● Items listed in a dataset
○ ○ ○ ○

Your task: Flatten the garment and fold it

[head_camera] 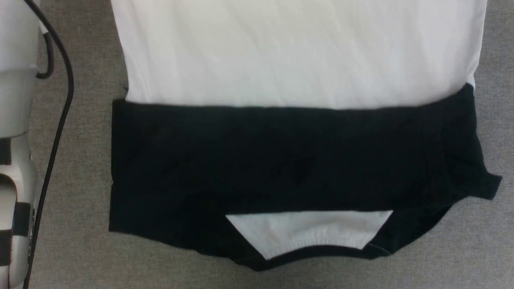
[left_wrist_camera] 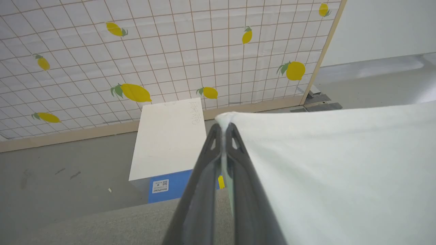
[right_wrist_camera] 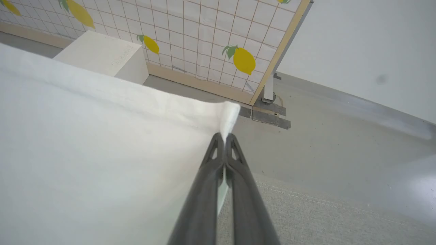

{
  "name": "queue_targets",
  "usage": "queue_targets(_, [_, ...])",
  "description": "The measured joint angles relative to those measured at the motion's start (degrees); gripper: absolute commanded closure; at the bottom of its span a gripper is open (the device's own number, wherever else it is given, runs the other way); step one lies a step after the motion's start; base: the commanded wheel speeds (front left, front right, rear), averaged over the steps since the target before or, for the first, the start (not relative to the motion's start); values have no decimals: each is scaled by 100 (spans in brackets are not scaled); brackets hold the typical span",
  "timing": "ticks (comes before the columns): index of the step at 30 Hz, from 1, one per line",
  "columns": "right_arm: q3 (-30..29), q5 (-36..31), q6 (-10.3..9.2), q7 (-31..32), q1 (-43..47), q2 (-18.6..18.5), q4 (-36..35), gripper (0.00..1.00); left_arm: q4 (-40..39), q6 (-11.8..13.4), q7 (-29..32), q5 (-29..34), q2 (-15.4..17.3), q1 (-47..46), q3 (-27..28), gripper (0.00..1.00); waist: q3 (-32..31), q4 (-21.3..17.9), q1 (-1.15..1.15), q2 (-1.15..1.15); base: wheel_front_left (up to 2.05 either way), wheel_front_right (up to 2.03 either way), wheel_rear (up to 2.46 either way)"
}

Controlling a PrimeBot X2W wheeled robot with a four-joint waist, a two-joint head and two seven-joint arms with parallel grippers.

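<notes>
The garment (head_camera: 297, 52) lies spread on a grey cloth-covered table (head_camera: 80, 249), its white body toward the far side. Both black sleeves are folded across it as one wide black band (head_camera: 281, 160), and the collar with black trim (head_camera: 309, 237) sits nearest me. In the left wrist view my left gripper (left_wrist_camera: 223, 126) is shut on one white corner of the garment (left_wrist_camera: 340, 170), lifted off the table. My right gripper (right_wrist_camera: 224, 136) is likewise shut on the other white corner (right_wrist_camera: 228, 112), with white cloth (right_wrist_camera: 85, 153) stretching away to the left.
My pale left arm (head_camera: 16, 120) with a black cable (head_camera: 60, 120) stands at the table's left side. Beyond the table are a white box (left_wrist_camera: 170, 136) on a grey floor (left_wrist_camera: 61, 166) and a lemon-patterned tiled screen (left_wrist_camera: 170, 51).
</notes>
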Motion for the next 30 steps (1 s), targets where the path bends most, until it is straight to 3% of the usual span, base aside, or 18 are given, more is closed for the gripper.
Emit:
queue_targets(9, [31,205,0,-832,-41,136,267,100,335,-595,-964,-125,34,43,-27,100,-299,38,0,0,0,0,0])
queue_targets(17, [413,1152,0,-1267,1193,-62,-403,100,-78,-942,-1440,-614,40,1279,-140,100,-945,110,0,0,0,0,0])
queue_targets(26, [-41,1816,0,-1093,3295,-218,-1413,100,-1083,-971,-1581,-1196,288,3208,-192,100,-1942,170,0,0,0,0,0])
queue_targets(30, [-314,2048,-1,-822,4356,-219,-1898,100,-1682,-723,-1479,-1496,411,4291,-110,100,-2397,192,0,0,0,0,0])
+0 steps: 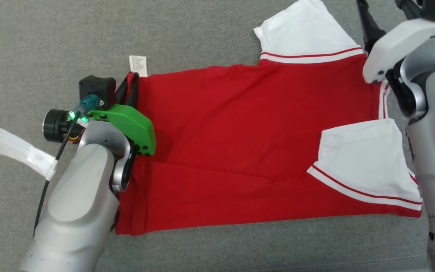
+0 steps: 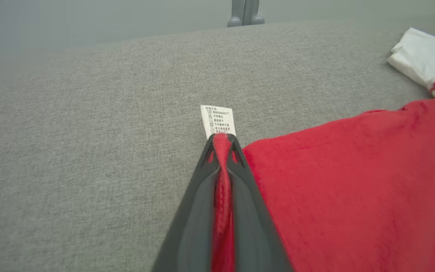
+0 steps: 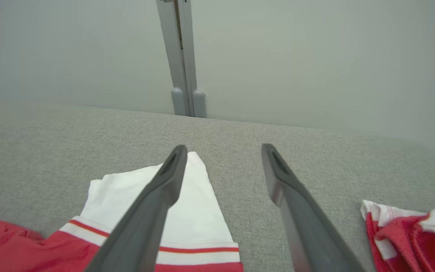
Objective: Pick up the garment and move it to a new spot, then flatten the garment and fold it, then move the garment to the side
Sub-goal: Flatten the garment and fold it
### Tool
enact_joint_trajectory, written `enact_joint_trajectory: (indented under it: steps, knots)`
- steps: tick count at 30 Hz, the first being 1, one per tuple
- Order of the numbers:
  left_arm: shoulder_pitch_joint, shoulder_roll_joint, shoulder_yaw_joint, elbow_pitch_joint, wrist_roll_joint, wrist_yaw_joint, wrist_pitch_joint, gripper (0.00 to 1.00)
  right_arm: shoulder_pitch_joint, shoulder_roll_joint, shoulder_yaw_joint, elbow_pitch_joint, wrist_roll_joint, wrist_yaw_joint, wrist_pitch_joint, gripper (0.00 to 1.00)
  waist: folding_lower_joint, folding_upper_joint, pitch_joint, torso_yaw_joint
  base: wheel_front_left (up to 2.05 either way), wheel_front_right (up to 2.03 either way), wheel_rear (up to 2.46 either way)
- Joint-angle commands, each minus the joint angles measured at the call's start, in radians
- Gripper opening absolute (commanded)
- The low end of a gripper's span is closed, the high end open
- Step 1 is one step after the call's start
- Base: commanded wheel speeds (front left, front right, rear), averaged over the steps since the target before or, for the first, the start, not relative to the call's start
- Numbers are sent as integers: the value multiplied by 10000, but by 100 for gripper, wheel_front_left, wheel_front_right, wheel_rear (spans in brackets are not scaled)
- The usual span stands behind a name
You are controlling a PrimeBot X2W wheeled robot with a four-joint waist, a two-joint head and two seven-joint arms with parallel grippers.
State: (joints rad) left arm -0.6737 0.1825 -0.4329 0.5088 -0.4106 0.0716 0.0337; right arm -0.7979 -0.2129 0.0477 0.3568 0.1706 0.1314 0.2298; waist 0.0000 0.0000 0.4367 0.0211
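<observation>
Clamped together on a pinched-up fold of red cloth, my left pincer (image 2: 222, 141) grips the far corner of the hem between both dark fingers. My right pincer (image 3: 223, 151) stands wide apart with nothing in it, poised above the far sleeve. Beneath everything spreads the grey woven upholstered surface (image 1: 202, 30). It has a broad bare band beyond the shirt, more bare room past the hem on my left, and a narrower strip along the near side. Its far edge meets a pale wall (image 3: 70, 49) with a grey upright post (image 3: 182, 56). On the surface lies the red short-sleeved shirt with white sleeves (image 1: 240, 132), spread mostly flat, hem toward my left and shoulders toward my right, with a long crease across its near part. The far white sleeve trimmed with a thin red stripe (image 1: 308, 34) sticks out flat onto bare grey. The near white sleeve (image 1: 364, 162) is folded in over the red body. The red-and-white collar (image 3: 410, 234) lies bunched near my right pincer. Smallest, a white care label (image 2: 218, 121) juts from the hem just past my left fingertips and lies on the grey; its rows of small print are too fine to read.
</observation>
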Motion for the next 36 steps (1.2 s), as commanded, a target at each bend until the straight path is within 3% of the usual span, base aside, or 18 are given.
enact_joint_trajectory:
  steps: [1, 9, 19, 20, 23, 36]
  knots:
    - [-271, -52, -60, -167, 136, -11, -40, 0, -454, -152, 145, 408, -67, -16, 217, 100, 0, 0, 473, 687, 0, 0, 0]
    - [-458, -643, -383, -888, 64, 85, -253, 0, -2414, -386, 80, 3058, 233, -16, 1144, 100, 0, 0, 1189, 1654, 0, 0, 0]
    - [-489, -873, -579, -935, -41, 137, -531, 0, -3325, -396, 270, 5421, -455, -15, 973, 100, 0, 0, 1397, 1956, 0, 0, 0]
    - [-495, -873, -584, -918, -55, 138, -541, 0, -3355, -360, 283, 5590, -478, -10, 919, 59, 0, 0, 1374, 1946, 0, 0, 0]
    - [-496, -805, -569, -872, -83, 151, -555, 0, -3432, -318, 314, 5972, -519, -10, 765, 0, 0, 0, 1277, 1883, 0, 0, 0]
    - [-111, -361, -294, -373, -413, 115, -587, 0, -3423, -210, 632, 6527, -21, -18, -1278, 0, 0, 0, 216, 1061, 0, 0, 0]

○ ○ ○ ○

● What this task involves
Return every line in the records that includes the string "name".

● Exercise answer
  "name": "queue_targets",
- The usual span stands behind a name

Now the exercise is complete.